──────── Working data ────────

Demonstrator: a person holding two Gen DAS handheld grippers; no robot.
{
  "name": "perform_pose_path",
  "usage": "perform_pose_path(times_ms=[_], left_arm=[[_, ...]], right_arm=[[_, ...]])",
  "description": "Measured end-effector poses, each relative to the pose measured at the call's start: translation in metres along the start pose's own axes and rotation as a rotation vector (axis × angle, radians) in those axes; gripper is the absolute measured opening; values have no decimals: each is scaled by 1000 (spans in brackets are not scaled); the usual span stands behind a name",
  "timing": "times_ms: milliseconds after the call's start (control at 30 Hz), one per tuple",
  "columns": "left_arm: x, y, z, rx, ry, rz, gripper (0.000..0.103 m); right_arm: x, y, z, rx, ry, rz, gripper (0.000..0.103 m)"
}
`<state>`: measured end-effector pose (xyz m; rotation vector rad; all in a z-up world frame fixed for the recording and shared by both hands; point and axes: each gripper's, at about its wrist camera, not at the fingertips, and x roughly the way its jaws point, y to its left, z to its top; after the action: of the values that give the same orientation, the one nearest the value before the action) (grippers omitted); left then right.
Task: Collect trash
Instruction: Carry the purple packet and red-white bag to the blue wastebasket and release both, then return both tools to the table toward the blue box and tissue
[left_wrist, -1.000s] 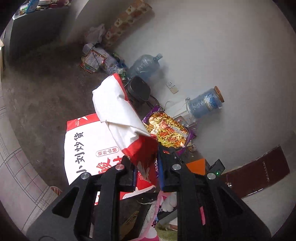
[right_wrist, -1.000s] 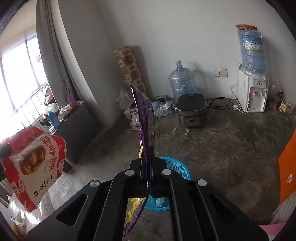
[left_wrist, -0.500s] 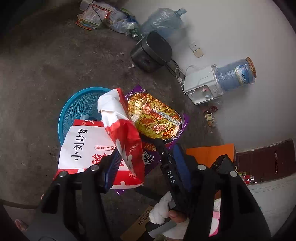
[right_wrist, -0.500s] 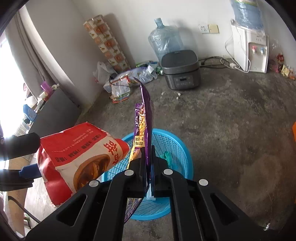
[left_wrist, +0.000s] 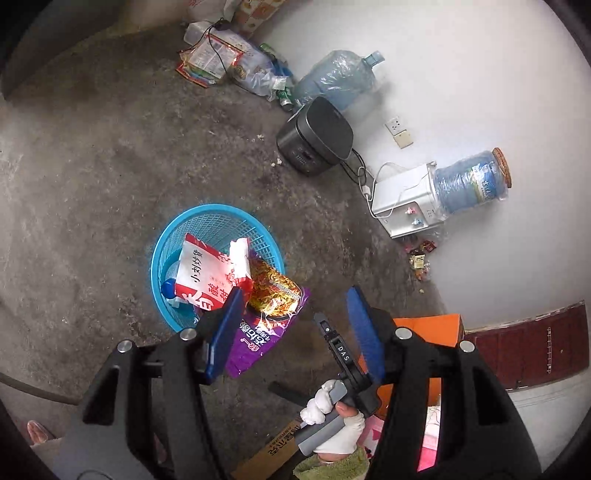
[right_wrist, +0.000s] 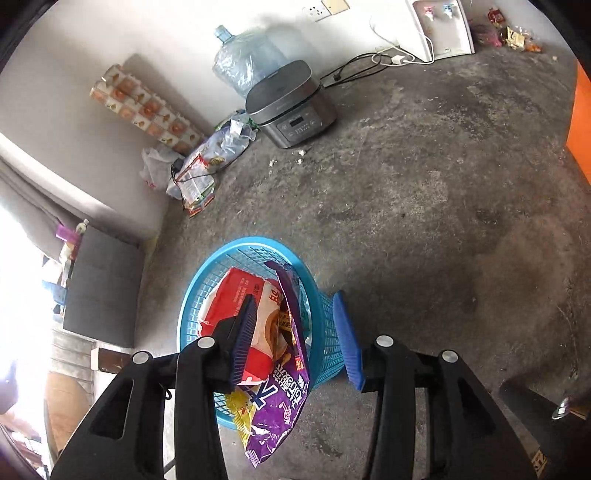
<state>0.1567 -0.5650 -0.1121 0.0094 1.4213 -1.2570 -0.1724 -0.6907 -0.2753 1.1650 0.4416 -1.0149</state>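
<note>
Your left gripper (left_wrist: 295, 325) and right gripper (right_wrist: 295, 338) both gape wide, gripping nothing. The red-and-white bag (left_wrist: 201, 275) sits in the blue basket (left_wrist: 207, 221); the purple wrapper (right_wrist: 284, 391) drapes over that basket's rim.

Your left gripper (left_wrist: 295, 325) hangs above the blue basket (left_wrist: 207, 221), tipped down toward it, its two blue-padded fingers (left_wrist: 225, 332) spread wide with nothing between them. Your right gripper (right_wrist: 295, 339) is also over the basket, on the near side of its rim, jaws parted wide and gripping nothing. From the left wrist view, your right hand (left_wrist: 332, 424) shows below and to the near side of the basket, in a white glove, fingers wrapped around the grey handle of the right tool.
</note>
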Motion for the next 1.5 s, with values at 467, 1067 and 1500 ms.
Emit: perform_pose_path(times_ms=[467,1067,1500], left_arm=[[-270,3,-71,100,-242,113,62],[-457,159,-199,-276,-582,248,62],[-453,168,-220,-271,-612,234,62]], right_arm=[[1,175,-50,-668,124,93,37],[213,126,-87,-724,789,-411,0],[96,171,-60,-652,607,-104,5]])
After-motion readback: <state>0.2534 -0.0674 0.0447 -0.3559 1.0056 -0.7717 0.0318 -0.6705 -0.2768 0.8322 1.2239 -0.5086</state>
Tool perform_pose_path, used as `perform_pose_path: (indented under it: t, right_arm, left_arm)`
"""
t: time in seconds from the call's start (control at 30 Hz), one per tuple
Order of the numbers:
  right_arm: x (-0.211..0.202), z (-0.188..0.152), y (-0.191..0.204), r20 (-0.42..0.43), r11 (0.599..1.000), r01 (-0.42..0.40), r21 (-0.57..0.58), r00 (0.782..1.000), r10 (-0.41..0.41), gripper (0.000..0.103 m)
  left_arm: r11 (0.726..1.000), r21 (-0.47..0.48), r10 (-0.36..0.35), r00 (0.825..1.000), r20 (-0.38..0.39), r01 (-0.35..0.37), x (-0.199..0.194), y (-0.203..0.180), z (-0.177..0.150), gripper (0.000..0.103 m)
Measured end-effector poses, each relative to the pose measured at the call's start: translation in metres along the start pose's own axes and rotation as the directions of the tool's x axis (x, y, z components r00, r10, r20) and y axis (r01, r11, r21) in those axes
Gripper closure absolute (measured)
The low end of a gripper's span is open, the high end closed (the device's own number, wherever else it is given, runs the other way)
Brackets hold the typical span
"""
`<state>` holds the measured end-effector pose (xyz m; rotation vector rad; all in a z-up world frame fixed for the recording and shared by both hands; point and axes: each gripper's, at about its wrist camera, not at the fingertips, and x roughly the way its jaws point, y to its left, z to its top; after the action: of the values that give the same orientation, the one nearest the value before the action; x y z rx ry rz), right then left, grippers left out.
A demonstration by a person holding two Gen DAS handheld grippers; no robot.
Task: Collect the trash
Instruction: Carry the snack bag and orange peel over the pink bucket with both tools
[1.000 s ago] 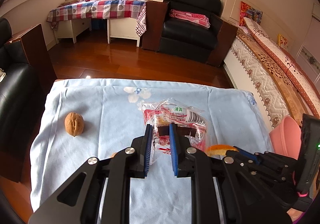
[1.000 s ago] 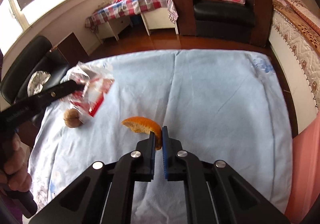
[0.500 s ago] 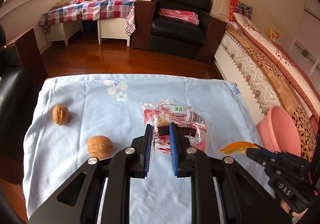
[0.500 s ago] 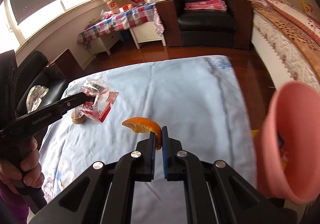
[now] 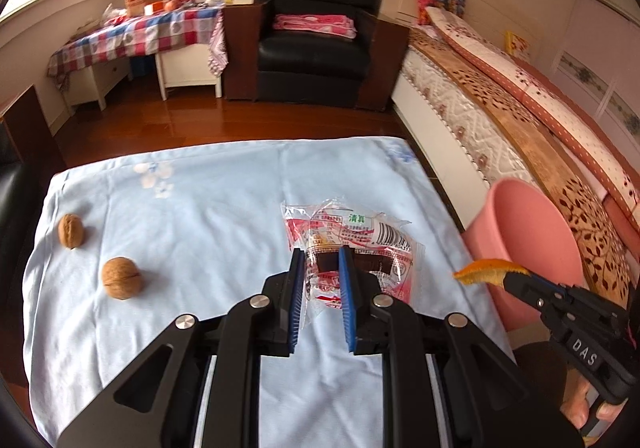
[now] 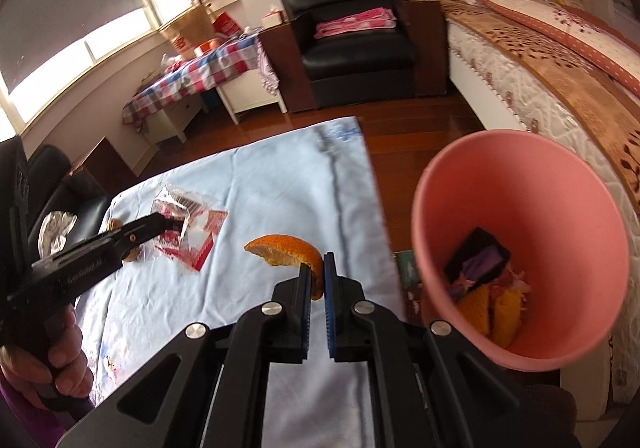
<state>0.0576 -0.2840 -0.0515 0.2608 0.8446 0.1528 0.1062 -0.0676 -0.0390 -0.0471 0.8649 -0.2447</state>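
Observation:
My left gripper (image 5: 321, 262) is shut on a clear red-and-white snack wrapper (image 5: 352, 238) and holds it above the light blue tablecloth (image 5: 208, 207); the wrapper also shows in the right wrist view (image 6: 188, 224). My right gripper (image 6: 317, 270) is shut on an orange peel (image 6: 284, 250), held near the table's right edge, left of the pink bin (image 6: 520, 175). The peel (image 5: 486, 271) and the bin (image 5: 532, 232) also show in the left wrist view. The bin holds several pieces of trash (image 6: 480, 268).
Two walnuts (image 5: 121, 278) (image 5: 71, 230) lie on the cloth at the left. A bed (image 5: 520, 119) runs along the right, behind the bin. A black armchair (image 5: 314, 43) and a checked-cloth table (image 5: 136, 39) stand at the back across the wooden floor.
Both grippers have swung to the right with their loads. The pink bin has come more fully into both views, and its inside now shows in the right wrist view.

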Motion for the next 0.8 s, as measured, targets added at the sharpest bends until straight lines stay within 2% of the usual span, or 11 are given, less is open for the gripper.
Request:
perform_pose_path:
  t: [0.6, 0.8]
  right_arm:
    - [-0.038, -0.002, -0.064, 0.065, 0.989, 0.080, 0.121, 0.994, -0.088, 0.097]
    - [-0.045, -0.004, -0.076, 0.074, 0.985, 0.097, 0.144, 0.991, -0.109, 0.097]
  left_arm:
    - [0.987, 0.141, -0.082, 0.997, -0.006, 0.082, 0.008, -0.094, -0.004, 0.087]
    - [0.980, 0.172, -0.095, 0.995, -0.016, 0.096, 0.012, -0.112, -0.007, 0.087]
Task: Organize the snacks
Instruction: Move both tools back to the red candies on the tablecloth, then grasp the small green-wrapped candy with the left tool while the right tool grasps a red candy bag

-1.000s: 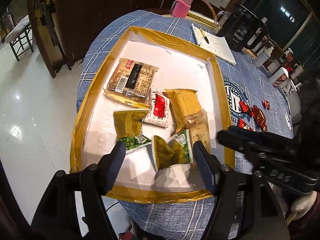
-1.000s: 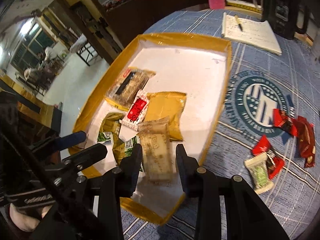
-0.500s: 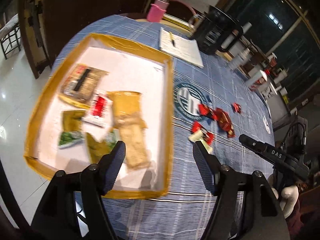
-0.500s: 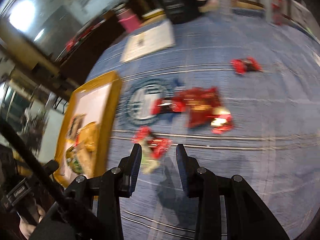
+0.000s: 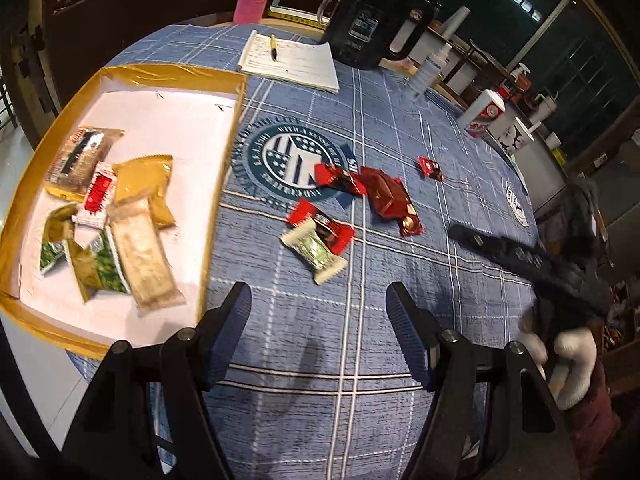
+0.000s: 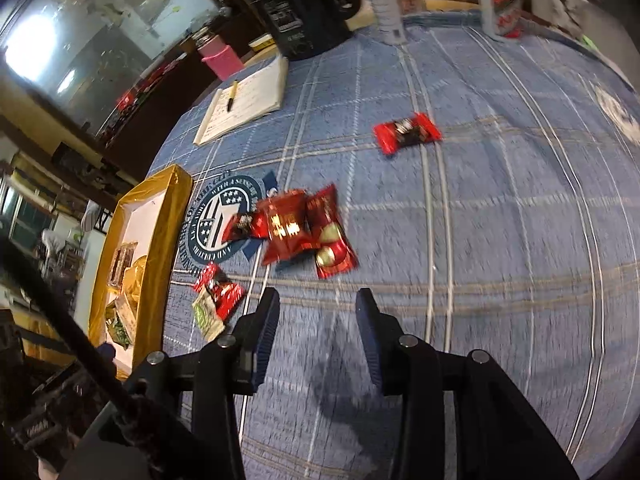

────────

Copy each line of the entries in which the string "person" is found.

Output for this exercise ::
Demonstrator: a person holding two Gen DAS handheld grippers; no robot.
A demonstration by a person holding two Gen DAS handheld grippers; no robot.

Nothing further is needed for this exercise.